Sunday, January 17, 2010

Strength Training - one formulae

As martial artists we are always on the look out for ways to gaining strength without bulking up too much, my knowledge on this subject is general at best, so I'm always on the look out for information and tid bits.

A few years back I made a friend at work who happened to be a Russian swimming coach. he migrated to Australia and was working as a mechanical engineer, he was also involved in swimming here in Melbourne locally as coach.

This gentlemen was very well built and it looked natural no roids, he was also a fitness freak and was full of great information about the body and how to strengthen it.

Once we got to know each other, I asked him what would be the best exercise to increase strength without bulking up too much.

His reply was everyday after work to go into my garage (where I have regular free weights) and cold (no warm up) do as many squats or dead lifts as i could.

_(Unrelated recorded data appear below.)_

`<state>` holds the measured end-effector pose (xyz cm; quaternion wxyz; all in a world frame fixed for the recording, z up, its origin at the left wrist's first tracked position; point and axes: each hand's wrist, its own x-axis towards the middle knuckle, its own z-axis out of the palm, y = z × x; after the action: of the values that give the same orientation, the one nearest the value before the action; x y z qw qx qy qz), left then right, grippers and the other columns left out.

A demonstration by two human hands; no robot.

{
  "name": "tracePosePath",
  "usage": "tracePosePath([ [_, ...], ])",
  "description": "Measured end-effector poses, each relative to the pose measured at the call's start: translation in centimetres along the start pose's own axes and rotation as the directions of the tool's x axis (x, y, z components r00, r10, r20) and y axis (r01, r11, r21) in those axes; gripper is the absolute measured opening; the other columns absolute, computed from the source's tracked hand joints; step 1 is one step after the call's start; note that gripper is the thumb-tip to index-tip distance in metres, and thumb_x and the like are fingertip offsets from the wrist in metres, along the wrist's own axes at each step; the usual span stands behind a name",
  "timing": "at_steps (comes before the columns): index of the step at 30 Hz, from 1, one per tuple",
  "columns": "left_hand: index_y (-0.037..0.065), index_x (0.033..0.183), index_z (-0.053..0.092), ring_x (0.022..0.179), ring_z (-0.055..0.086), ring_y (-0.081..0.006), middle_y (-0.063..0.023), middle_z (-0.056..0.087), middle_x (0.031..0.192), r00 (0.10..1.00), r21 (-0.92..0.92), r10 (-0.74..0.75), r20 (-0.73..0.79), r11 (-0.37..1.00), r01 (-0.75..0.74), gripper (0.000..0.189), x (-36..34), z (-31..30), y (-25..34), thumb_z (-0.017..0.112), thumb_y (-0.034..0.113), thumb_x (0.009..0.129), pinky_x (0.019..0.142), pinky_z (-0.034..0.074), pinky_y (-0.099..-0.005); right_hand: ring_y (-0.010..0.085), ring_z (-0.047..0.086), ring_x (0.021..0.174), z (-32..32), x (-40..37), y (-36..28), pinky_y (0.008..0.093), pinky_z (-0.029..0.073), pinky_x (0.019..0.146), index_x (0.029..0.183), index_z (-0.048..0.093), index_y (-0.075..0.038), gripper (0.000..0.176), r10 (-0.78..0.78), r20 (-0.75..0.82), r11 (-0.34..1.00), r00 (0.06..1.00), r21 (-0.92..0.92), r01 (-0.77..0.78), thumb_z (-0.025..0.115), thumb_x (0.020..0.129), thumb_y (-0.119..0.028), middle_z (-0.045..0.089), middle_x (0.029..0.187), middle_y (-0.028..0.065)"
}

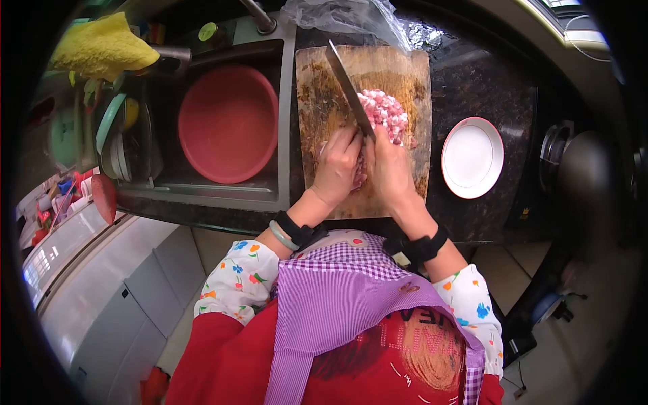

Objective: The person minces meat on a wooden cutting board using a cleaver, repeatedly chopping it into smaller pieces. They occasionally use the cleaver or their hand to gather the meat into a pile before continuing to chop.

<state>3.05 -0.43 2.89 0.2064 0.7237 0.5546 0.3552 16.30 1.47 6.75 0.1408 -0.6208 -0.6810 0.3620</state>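
While both hands sit close together at the near middle of the cutting board (317,101), the knife (347,84) runs from between them up and away, its blade tilted toward the far left corner of the board; right hand (391,169) is curled shut, apparently round the knife handle, though the handle itself is hidden by the hand; left hand (335,165) is bent with fingers curled down, knuckles just beside the blade, pressing on a piece of raw meat (359,177) that shows only as a pink strip between the two hands; diced meat (385,113) lies in a pile on the board, just right of the blade and touching the right hand's fingertips.

Board is wooden, stained, lying on a dark counter (486,81) right beside the sink (287,121); a red basin (228,123) sits in the sink, well left of the hands; a white plate (472,156) with a red rim is on the counter right of the board, apart from it; a plastic bag (344,13) lies crumpled at the board's far edge; a yellow cloth (101,47) hangs at the far left; both wrists carry black bands (422,246); a purple checked apron (337,297) fills the bottom of the view.
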Motion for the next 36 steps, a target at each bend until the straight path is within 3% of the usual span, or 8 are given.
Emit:
tracePosePath([
  [4,-0.007,0.107,0.065,0.102,0.06,-0.036,-0.0192,0.063,0.106,0.996,-0.038,0.024,0.087,0.999,-0.021,0.026,0.3,-0.5,-1.0,0.065,-0.002,0.081,0.089,0.05,-0.0409,0.0505,0.062,0.076,-0.6,1.7,1.2,0.0543,0.048,0.064,0.109,0.054,0.003,0.02,-0.029,-0.111,0.978,0.993,0.204,0.051,0.055,0.094,-0.01,0.062,0.075,0.0311],
  [7,-0.005,0.105,0.066,0.102,0.06,-0.0353,-0.0184,0.064,0.108,0.994,-0.142,0.024,0.111,0.99,-0.008,0.025,0.6,-1.3,-1.5,0.067,-0.001,0.081,0.089,0.05,-0.0399,0.051,0.061,0.08,-1.3,0.5,2.2,0.0531,0.048,0.065,0.115,0.056,0.004,0.025,-0.092,-0.158,0.988,0.983,0.105,0.109,0.057,0.094,-0.01,0.062,0.08,0.0328],
  [8,-0.003,0.104,0.068,0.102,0.06,-0.0338,-0.0172,0.064,0.108,0.996,-0.131,0.043,0.075,0.991,-0.033,0.024,0.7,-1.6,-1.6,0.07,0.001,0.081,0.088,0.05,-0.039,0.0511,0.061,0.082,-1.7,-0.3,2.3,0.0526,0.048,0.066,0.115,0.055,0.004,0.025,0.008,-0.117,0.993,0.993,0.115,0.006,0.057,0.094,-0.009,0.062,0.083,0.0334],
  [15,-0.003,0.104,0.066,0.099,0.062,-0.0338,-0.0167,0.064,0.108,0.985,-0.211,-0.173,0.018,0.962,0.173,0.025,0.3,-1.9,-1.6,0.073,0.005,0.081,0.085,0.051,-0.0391,0.0496,0.061,0.079,-3.8,-3.1,0.8,0.0496,0.048,0.063,0.111,0.053,0.004,0.02,0.023,-0.09,0.989,0.996,0.151,-0.01,0.055,0.095,-0.008,0.06,0.078,0.0323],
  [18,-0.002,0.104,0.066,0.099,0.061,-0.0339,-0.0163,0.063,0.108,0.99,-0.195,-0.138,0.034,0.97,0.142,0.025,0.0,-2.1,-0.8,0.072,0.003,0.08,0.085,0.051,-0.0384,0.0426,0.067,0.076,-5.1,-5.0,-0.1,0.0398,0.05,0.061,0.12,0.053,0.003,0.026,0.087,0.019,0.989,0.996,0.117,-0.089,0.055,0.097,-0.009,0.063,0.081,0.0284],
  [20,-0.003,0.103,0.064,0.1,0.06,-0.0352,-0.0167,0.062,0.108,0.99,-0.201,-0.14,0.018,0.97,0.14,0.027,-0.2,-1.5,-0.8,0.071,0.001,0.078,0.086,0.05,-0.0397,0.0482,0.06,0.07,-5.4,-6.1,-0.2,0.0512,0.046,0.057,0.105,0.046,0.001,0.014,0.021,0.079,0.999,0.997,0.038,-0.024,0.053,0.095,-0.005,0.057,0.067,0.0297],
  [29,-0.004,0.1,0.063,0.101,0.059,-0.0372,-0.0181,0.06,0.104,0.999,-0.107,-0.036,0.013,0.994,0.037,0.025,0.1,-0.6,-0.7,0.064,-0.006,0.075,0.087,0.049,-0.0413,0.0515,0.059,0.069,-2.2,-6.1,1.0,0.0577,0.044,0.059,0.104,0.04,0.0,0.016,0.115,0.198,0.993,0.973,-0.017,-0.114,0.052,0.093,-0.004,0.058,0.067,0.031],
  [36,-0.005,0.103,0.063,0.102,0.058,-0.0367,-0.0178,0.061,0.106,0.996,-0.14,0.035,0.079,0.99,-0.023,0.025,-0.2,-0.5,-1.6,0.068,-0.001,0.078,0.091,0.049,-0.0418,0.0502,0.06,0.071,-1.1,0.1,2.2,0.0562,0.044,0.06,0.102,0.046,0.003,0.015,-0.131,-0.042,0.98,0.99,0.145,0.136,0.055,0.094,-0.007,0.059,0.071,0.031],
])
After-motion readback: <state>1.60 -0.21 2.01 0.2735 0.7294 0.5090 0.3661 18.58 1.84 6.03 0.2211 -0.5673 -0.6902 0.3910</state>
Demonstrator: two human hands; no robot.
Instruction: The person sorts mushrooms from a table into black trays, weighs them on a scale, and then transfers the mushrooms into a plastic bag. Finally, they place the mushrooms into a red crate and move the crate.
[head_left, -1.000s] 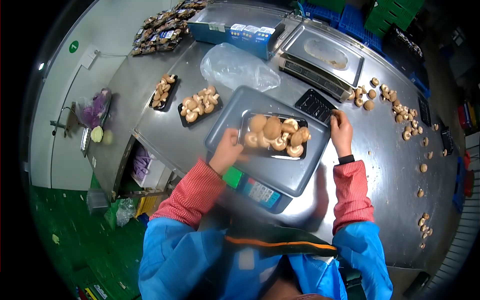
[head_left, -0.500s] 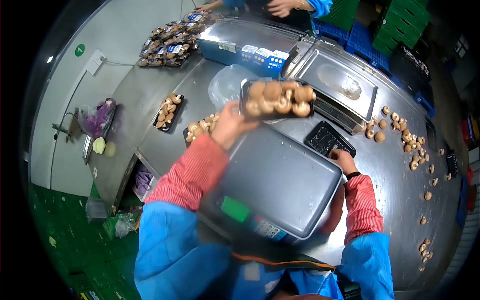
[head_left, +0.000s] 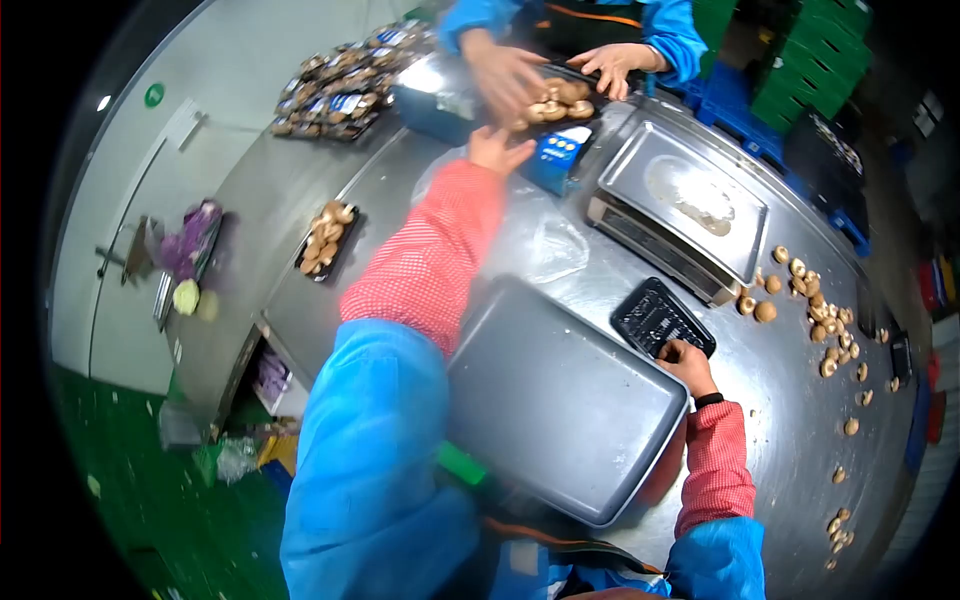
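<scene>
My left hand [head_left: 498, 152] reaches far forward, fingers apart, just below a black tray of brown mushrooms [head_left: 562, 102]. A co-worker's two hands are around that tray, above a blue and grey box. With its fingers pinched on the near edge of an empty black tray [head_left: 662, 318], my right hand [head_left: 688, 366] rests beside a grey upturned bin [head_left: 565, 400]. Clear plastic film [head_left: 555, 245] lies between the bin and the box.
A scale with a metal pan [head_left: 685, 190] stands at back right. Loose mushrooms [head_left: 825, 315] lie along the right side. Another mushroom tray [head_left: 326, 240] sits at left, wrapped packs [head_left: 345, 85] behind it. Purple produce [head_left: 187, 245] is far left.
My left hand has moved forward with the mushroom tray and let go of it. The co-worker's hands have come in around the tray. My right hand stays at the empty tray.
</scene>
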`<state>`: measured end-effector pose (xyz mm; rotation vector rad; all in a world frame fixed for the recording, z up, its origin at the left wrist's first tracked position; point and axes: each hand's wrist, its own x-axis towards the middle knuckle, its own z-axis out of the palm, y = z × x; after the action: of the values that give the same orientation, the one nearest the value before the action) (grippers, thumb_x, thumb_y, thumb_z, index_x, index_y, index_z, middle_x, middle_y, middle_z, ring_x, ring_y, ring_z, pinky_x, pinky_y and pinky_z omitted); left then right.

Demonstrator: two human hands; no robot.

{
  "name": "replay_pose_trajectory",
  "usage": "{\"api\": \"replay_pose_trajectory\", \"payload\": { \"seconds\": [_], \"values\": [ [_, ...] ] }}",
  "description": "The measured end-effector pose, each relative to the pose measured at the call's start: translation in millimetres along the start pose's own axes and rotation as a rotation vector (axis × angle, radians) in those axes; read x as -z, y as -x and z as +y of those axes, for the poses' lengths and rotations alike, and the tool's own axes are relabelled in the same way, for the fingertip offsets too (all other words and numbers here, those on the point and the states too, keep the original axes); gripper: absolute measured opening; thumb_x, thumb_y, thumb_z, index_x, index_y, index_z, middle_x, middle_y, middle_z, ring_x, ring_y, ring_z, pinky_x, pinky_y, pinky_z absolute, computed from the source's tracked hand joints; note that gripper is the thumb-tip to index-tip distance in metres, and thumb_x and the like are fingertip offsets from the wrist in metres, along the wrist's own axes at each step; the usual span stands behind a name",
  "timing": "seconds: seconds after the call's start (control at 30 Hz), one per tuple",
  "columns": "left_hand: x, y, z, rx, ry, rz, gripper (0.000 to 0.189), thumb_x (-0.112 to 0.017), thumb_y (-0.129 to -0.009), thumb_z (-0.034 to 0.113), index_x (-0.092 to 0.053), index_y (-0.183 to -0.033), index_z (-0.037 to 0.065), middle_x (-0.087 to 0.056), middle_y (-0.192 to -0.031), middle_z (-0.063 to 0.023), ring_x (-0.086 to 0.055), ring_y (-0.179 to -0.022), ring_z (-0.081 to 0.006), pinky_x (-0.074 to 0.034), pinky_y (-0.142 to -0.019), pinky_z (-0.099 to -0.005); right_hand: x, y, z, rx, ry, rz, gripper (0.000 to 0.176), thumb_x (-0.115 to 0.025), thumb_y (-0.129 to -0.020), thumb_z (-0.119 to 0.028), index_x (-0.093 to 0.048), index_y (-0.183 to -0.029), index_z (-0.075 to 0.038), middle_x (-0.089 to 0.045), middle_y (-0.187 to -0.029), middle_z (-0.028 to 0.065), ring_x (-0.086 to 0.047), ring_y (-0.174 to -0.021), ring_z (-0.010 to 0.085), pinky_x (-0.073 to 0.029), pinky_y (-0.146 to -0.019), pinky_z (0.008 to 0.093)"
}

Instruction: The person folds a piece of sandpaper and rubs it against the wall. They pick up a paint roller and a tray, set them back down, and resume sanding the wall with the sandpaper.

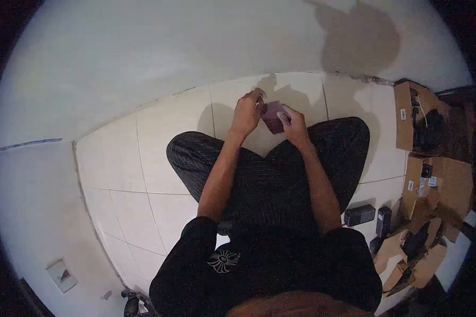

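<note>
Above the tiled floor, in front of my crossed legs, a flat purple-pink rectangular piece [273, 118] is held up, slightly tilted. My right hand [293, 124] grips its right edge, with the thumb over the face. At the piece's upper left is my left hand [248, 112], its fingers bent and drawn together. Something small and pale shows at its fingertips, too small to name. Whether the left fingers touch the piece is not clear.
Open cardboard boxes [404, 116] with dark items inside line the right side. Two black blocks [359, 215] lie on the floor near my right knee. A pale wall [169, 47] rises beyond the tiles, and another stands at the left.
</note>
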<state>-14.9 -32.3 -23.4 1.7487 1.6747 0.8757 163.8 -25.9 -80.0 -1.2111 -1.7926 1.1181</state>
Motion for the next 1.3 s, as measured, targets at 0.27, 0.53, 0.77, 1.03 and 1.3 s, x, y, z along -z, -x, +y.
{"api": "replay_pose_trajectory", "payload": {
  "seconds": [0.27,0.53,0.77,1.03,1.3],
  "values": [
    [-2.1,0.9,-1.8,-0.055,-0.04,0.04,0.023,-0.06,-0.076,0.0,-0.055,-0.099,0.002,-0.064,-0.082,-0.0173,-0.061,-0.085,-0.0386,-0.047,-0.076,-0.0473,-0.2,2.2,-1.8,-0.04,-0.014,0.008,0.039,-0.061,-0.091,-0.018,-0.057,-0.117,0.01,-0.065,-0.107,0.0269,-0.065,-0.1,0.0309,-0.05,-0.087,0.0364],
    [-3.1,0.6,-2.0,-0.047,-0.027,0.055,0.022,-0.06,-0.076,0.0,-0.056,-0.098,0.002,-0.064,-0.083,-0.0175,-0.061,-0.086,-0.039,-0.047,-0.075,-0.0477,10.1,-0.2,-20.8,-0.133,-0.031,-0.082,0.041,-0.06,-0.093,-0.023,-0.057,-0.117,0.009,-0.065,-0.109,0.0258,-0.064,-0.102,0.0323,-0.048,-0.09,0.0377],
    [-3.2,0.4,-0.3,-0.038,-0.064,0.036,0.024,-0.061,-0.076,-0.002,-0.055,-0.099,0.001,-0.064,-0.083,-0.0182,-0.062,-0.085,-0.0389,-0.048,-0.075,-0.0467,6.9,1.0,-16.7,-0.106,0.012,-0.04,0.039,-0.06,-0.092,-0.022,-0.058,-0.116,0.009,-0.064,-0.11,0.0264,-0.063,-0.105,0.0338,-0.047,-0.092,0.0385],
    [-3.2,-0.3,-1.5,-0.043,-0.048,0.03,0.022,-0.059,-0.077,-0.003,-0.055,-0.099,0.0,-0.064,-0.083,-0.0186,-0.062,-0.084,-0.0397,-0.048,-0.075,-0.047,7.1,1.1,-18.2,-0.132,-0.051,-0.063,0.037,-0.06,-0.092,-0.02,-0.058,-0.117,0.008,-0.063,-0.111,0.0264,-0.063,-0.104,0.0356,-0.047,-0.091,0.0388],
    [-2.6,-0.3,-2.8,-0.068,-0.052,0.032,0.024,-0.061,-0.077,0.001,-0.055,-0.1,0.0,-0.063,-0.083,-0.0193,-0.061,-0.086,-0.0404,-0.047,-0.077,-0.0475,6.0,-1.7,-11.5,-0.114,0.024,-0.078,0.04,-0.059,-0.093,-0.022,-0.058,-0.118,0.008,-0.063,-0.113,0.0254,-0.062,-0.107,0.0356,-0.046,-0.093,0.0385]
  ]
}}
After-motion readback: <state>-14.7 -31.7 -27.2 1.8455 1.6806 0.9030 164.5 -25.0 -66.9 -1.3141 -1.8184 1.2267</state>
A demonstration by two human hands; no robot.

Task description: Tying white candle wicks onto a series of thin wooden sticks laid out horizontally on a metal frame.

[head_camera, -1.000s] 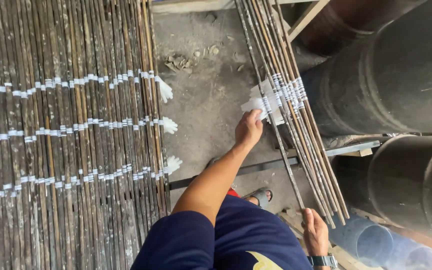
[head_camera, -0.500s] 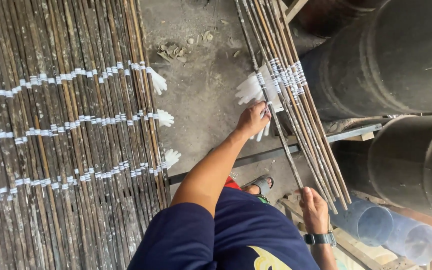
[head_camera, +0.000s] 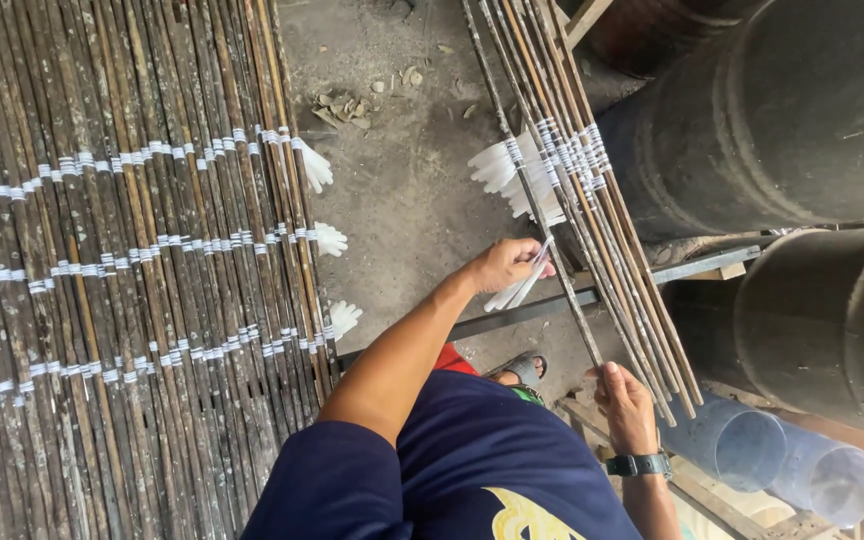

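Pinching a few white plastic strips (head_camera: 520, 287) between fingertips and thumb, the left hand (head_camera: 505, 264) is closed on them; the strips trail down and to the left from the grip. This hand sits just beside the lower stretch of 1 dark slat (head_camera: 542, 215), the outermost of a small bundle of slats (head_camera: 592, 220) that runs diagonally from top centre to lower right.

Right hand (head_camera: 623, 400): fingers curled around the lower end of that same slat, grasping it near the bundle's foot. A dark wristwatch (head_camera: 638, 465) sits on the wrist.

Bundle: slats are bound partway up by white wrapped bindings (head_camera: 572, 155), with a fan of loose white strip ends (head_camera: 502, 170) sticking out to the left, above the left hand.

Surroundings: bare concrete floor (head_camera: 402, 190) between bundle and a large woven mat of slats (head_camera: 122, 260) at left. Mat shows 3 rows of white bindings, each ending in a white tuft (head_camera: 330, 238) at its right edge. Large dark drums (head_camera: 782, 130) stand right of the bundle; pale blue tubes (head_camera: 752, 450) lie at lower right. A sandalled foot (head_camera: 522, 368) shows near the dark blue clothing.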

For a beginner like me he suggested easing into and starting of on a one minute time duration.

Then increase next month to two minutes then increase the month after that to 3 minutes.

The weight had to be something I was comfortable with for the one minute time duration when starting of.

Once I got to a 3 minutes of none stop lifting, the time didn't increase anymore.

When this exercise got easy for me, he suggested to increase the weight in small increments.

Now he said no warm up or warm down.

When you become advanced 3 minutes non stop everyday is the entire workout.

I never really followed it because I wasn't sure how true this may have been.

Recently on a martial arts forum, I asked a personal trainer with 27 years of experience in the martial arts, who also posts there what he thought of this advice.

Andrew wrote:

magpie - That is actually a fairly common training theme from kettle bell sport athletes. KBs come in standard sizes, so instead of adding weight, they add time (volume) or strive to do more reps within that time (density). It also forms the basis for Pavel's Power to the people workout which has produced national champion power lifters in the US, drug free.

The cold training part is a vital component to many tactical warfare operators who don't get a chance to warm up before they go into battle. Having a body that has an "easy" strength reserve is very important. I've written about that before, either on my blog or in an article, sorry can't recall too much as I write an awful lot and it all kind of blurs together.

Andrew's website here:

Well I think I'm going to give it a go and see what happens.


If you try this exercise make sure you know exactly how squats and dead lifts are performed or you may risk serious back injury.

Also that you are fit enough to undertake such a strenuous activity, if unsure consult your doctor first.